Overall, I enjoyed the plot. I didn’t go in expecting War and Peace, and I was entertained. It’s a mishmash of some of the best characters Marvel has to offer, so it’s filled with lots of fan service and entertaining dialogue.

One of my favorite little tidbits throughout the game’s story mode is the introduction screens for each of the important characters. It is done in a sort of Borderlands-esque style with a fun description underneath their names, which can add a good bit of humor to some of the more serious characters, like Green Goblin. 

Although Marvel Ultimate Alliance 3 is filled with many fan-favorite characters, it also misses some seemingly obvious inclusions. The choices made for the cast make sense as they are based off some of the more popular characters from the last five to 10 years, but it is missing some notable characters like the Fantastic Four, or slightly less famous but still beloved characters like Squirrel Girl.

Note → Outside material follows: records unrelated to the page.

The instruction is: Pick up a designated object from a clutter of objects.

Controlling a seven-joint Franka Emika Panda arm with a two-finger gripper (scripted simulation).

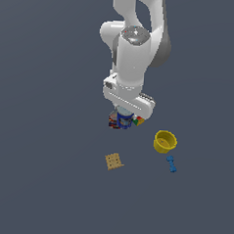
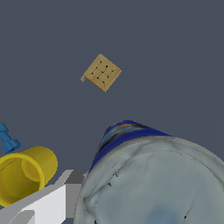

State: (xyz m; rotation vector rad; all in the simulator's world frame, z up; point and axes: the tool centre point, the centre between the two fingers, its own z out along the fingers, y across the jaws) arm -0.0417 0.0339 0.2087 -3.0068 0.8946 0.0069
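Observation:
The designated object, a blue can (image 1: 124,120) with a pale silvery top, stands in the clutter directly under my gripper (image 1: 125,114). In the wrist view the blue can (image 2: 153,183) fills the near part of the picture. One white and grey finger (image 2: 52,199) lies against its rim and the other finger is hidden. A dark red can (image 1: 113,121) touches it on the exterior view's left. A multicoloured cube (image 1: 138,121) sits on its right.
A yellow bowl (image 1: 165,141) (image 2: 24,175) lies apart on the exterior view's right, with a small blue dumbbell piece (image 1: 171,163) (image 2: 6,139) beside it. A tan waffle cracker (image 1: 114,161) (image 2: 102,72) lies alone nearer the front.

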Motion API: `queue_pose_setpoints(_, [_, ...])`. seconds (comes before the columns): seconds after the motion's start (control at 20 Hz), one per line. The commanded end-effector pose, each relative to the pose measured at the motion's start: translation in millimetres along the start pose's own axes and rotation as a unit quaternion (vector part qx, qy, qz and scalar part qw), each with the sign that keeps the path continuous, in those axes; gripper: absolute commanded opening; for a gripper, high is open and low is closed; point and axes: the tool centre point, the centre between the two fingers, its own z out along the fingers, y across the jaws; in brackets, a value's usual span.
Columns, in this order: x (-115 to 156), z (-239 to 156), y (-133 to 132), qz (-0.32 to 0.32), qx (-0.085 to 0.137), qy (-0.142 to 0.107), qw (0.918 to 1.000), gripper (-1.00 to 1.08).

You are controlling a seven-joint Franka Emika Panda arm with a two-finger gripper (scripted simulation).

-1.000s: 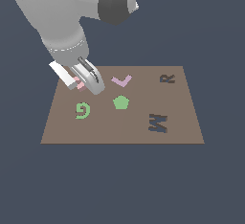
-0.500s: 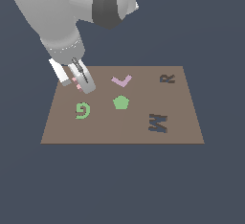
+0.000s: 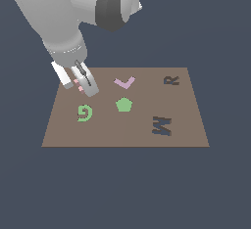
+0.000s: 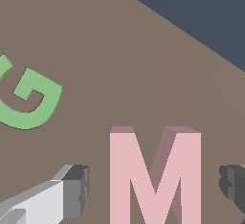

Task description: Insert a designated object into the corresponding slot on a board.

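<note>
The pale pink M-shaped letter piece (image 4: pixel 122 180) lies flat on the brown board (image 3: pixel 142 137) near its far corner on the exterior view's left. In the exterior view only a bit of the piece (image 3: pixel 78 87) shows behind the fingers. My gripper (image 4: pixel 154 185) is open and low over the board. One dark fingertip (image 4: pixel 76 189) stands on each side of the letter, with a small gap on both sides. The gripper also shows in the exterior view (image 3: pixel 82 87). The dark W/M-shaped slot (image 3: pixel 163 125) is on the board's near side toward the exterior view's right, far from the gripper.
A green G (image 3: pixel 85 112) lies just in front of the gripper and also shows in the wrist view (image 4: pixel 28 98). A lilac check piece (image 3: pixel 124 82) and a green pentagon (image 3: pixel 124 104) sit mid-board. A small dark R cutout (image 3: pixel 171 80) is at the far right.
The gripper has come down toward the board over the pink letter; its fingers now straddle the piece. The pieces on the board have not moved.
</note>
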Motion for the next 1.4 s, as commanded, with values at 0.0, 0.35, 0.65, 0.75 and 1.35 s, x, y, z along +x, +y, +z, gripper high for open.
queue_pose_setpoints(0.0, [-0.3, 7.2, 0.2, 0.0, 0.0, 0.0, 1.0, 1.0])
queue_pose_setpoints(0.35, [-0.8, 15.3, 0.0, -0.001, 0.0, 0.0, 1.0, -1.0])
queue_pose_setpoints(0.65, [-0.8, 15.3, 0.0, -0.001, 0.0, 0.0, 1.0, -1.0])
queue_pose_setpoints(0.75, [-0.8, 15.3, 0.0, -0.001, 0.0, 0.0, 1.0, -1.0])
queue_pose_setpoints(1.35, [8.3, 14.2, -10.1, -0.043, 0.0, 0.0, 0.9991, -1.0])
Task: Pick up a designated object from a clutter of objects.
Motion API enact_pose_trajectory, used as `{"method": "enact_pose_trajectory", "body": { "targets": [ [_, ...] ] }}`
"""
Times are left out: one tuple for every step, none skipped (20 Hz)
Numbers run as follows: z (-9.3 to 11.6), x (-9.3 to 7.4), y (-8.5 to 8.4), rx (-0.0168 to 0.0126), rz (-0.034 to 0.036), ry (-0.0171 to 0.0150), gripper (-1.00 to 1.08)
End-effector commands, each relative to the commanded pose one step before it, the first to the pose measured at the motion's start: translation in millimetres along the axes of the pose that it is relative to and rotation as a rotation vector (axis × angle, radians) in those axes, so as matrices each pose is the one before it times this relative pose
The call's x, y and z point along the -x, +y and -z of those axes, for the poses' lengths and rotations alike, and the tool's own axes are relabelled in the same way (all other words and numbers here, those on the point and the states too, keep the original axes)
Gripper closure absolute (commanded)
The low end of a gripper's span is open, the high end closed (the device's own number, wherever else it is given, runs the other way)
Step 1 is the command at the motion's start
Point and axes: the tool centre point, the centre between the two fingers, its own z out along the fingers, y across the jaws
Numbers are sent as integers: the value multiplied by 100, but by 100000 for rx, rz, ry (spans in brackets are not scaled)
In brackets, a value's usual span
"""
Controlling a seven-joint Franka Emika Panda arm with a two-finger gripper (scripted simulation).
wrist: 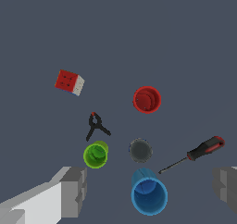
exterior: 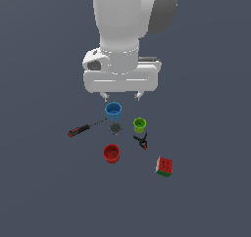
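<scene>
I have the gripper hanging above the clutter with its 2 fingers spread wide and holding nothing, roughly over the blue cup. My target, the squat dark-grey can, sits on the bench in the middle of the group, just beside the blue cup, with the green cup and black clamp near it on one side and the tip of the red-handled screwdriver pointing in from the other; no bench edge shows, so I place it by its neighbours. To do this well, I judge I should shift the gripper off the blue cup until the can is centred between the fingers, turn the wrist so they drop into the free gaps rather than onto the cup rim or screwdriver shaft, then descend low, since the can is short. The can looks smooth, round and matte, so a centred squeeze should hold. The red cup and the puzzle cube lie well apart from it.
</scene>
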Motion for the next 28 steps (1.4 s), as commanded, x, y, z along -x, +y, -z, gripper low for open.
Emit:
{"method": "enact_pose_trajectory", "body": {
  "targets": [
    [-1738,110,335,76,528,-504,-92],
    [-814,63,152,39,266,-205,-92],
    [-870,85,166,43,282,-217,-92],
    [-929,107,174,48,307,-236,-92],
    [-986,133,181,52,331,-254,-92],
    [-1039,164,192,56,348,-266,-92],
    [-1094,197,199,61,373,-285,-92],
    [-1145,234,204,67,397,-302,-92],
    [-1165,267,203,70,412,-312,-92],
    [-1153,295,198,72,412,-311,-92],
    [-1142,322,191,73,416,-313,-92],
    [-1129,349,186,74,416,-313,-92],
    [-1118,375,176,76,424,-317,-92],
    [-1095,398,169,77,421,-314,-92],
    [-1033,402,152,74,407,-302,-92],
    [-965,400,137,71,388,-288,-92],
    [-899,395,122,68,369,-272,-92],
    [-834,387,110,64,346,-255,-92],
    [-773,374,95,61,330,-243,-92],
    [-709,361,88,56,302,-221,-92],
    [-651,343,74,53,286,-209,-92],
    [-594,323,63,50,267,-195,-92],
    [-535,302,57,45,241,-175,-92],
    [-480,279,50,40,218,-158,-92],
    [-427,253,40,37,199,-145,-92],
    [-373,227,35,32,175,-127,-92],
    [-323,198,26,29,157,-113,-92],
    [-269,171,26,23,124,-89,-92]
  ]
}}
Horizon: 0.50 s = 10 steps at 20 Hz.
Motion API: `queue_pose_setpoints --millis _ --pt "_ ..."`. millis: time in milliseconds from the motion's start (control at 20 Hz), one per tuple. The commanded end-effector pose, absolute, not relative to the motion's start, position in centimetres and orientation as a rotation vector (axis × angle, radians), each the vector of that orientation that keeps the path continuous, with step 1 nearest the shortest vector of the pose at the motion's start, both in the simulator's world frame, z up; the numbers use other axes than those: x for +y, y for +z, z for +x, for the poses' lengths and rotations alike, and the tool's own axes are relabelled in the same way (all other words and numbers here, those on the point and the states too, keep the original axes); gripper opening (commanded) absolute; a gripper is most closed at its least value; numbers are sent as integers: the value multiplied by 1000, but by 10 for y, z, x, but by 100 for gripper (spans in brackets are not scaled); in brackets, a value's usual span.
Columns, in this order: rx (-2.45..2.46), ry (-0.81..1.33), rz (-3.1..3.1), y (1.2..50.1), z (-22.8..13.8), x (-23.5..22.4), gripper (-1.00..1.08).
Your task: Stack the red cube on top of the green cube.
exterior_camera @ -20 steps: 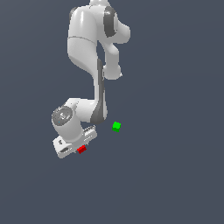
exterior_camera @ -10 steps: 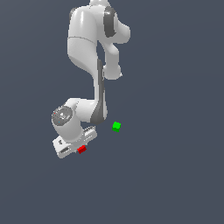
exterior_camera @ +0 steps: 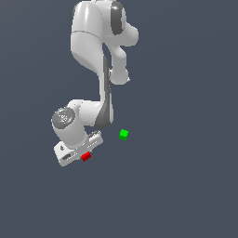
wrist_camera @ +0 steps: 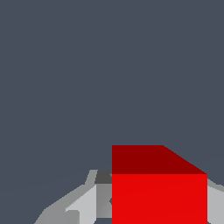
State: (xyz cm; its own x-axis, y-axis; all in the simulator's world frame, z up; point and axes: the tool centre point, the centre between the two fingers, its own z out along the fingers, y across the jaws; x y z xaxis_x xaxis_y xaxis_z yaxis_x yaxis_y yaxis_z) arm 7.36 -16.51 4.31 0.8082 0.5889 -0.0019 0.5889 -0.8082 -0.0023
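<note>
Between the hand's (exterior_camera: 80, 155) fingers, red cube (exterior_camera: 85, 157) (unmoved), green cube (exterior_camera: 123, 135) apart.

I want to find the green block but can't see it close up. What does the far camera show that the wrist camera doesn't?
Only the exterior view shows the green cube, sitting apart from the arm, plus the whole arm. Only the wrist view shows the red cube big and close, with parts of the gripper on both sides of it. Both show the red cube at the gripper; whether it is squeezed tight, I cannot tell.
</note>
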Motion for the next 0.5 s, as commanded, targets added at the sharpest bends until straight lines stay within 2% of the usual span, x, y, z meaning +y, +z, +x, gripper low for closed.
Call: queue_pose_setpoints --millis 0,450 --pt "-973 1 -2987 61 74 -165 -100" --pt "-973 0 -2987 114 74 -165 -100"
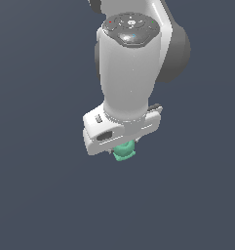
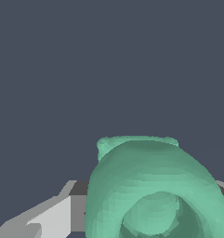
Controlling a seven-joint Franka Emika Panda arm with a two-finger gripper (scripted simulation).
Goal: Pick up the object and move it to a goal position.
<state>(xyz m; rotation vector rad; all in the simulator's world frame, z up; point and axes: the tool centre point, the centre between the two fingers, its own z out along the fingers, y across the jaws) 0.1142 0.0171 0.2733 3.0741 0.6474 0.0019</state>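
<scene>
The object (image 1: 124, 152) is a tiny mint-green knobbly lump that sticks out just below the white hand of my gripper (image 1: 123, 147) in the exterior view. The hand hides most of it and hides the fingers. In the wrist view the object (image 2: 150, 186) fills the space between the fingers, its round ring-like top facing the camera. A grey finger (image 2: 48, 216) lies against one side of it, and the edge of the other finger (image 2: 223, 188) shows at the opposite side. The gripper is shut on the object.
The arm's white link (image 1: 126, 73) and dark joint (image 1: 177, 49) fill the upper middle of the exterior view. Around them only a plain dark blue-grey ground (image 1: 41, 195) shows, with no other object or edge in view.
</scene>
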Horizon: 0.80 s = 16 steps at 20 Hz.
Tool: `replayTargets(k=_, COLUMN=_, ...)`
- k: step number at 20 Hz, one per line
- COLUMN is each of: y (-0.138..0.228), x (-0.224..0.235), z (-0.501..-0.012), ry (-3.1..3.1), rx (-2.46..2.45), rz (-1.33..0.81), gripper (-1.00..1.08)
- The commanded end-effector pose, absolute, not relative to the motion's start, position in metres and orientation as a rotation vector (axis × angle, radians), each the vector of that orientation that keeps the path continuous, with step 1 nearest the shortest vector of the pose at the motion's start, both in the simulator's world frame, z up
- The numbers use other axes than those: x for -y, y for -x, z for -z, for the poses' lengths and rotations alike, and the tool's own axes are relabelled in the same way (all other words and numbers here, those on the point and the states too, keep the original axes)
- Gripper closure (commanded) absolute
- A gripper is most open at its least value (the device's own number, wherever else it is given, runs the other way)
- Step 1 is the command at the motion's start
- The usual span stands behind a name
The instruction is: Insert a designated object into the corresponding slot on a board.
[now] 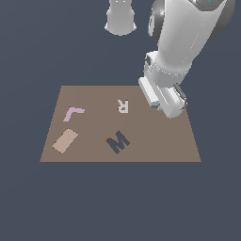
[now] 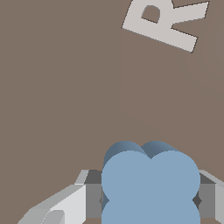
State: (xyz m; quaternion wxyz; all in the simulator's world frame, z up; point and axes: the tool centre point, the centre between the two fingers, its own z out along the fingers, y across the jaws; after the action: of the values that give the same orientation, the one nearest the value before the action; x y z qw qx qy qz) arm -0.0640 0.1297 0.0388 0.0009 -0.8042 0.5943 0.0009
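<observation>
Gripper (image 2: 148, 199) jaws clamping the light blue clover piece (image 2: 151, 183) from both sides, hanging over bare board (image 2: 61, 96) beside the R letter (image 2: 164, 24); clover slot not showing.

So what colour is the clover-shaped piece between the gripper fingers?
Light blue clover piece; the wrist view shows it best.

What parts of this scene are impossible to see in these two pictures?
- The slot: in neither view. In the exterior view the arm covers part of the board; the wrist view shows only bare board beside the R.
- The blue piece: hidden behind the arm in the exterior view; cut off by the edge in the wrist view.
- The gripper: the piece sits between its fingers; contact cannot be judged.
</observation>
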Motion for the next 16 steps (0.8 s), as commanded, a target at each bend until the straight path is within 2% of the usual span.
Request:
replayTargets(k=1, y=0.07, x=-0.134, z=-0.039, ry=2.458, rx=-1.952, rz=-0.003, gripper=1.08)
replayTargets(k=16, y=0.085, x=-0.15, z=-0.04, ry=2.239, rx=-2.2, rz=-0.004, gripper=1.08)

At launch, there are 36 playable characters that are mostly unlocked by playing through the story mode, though some of them are unlocked by completing extra missions called Infinity Trials. These missions are basically the same as the ones in the story mode with some sort of twist added, such as “you can only damage enemies with Synergy attacks” or “you need to kill enemies to add time to a countdown clock.”

Some fans will be pleased to know that there are currently three DLC packs scheduled for release, which will include some of the more notably absent characters. Other fans will be less pleased to know that some of these DLC characters are likely to be based on characters that are already in the game as NPCs who come along with you on story missions.

Graphically, the game is gorgeous. It strikes a balance between the art style of the comics and the art direction of the Marvel Cinematic Universe. Even still, it employs its own stylized approach.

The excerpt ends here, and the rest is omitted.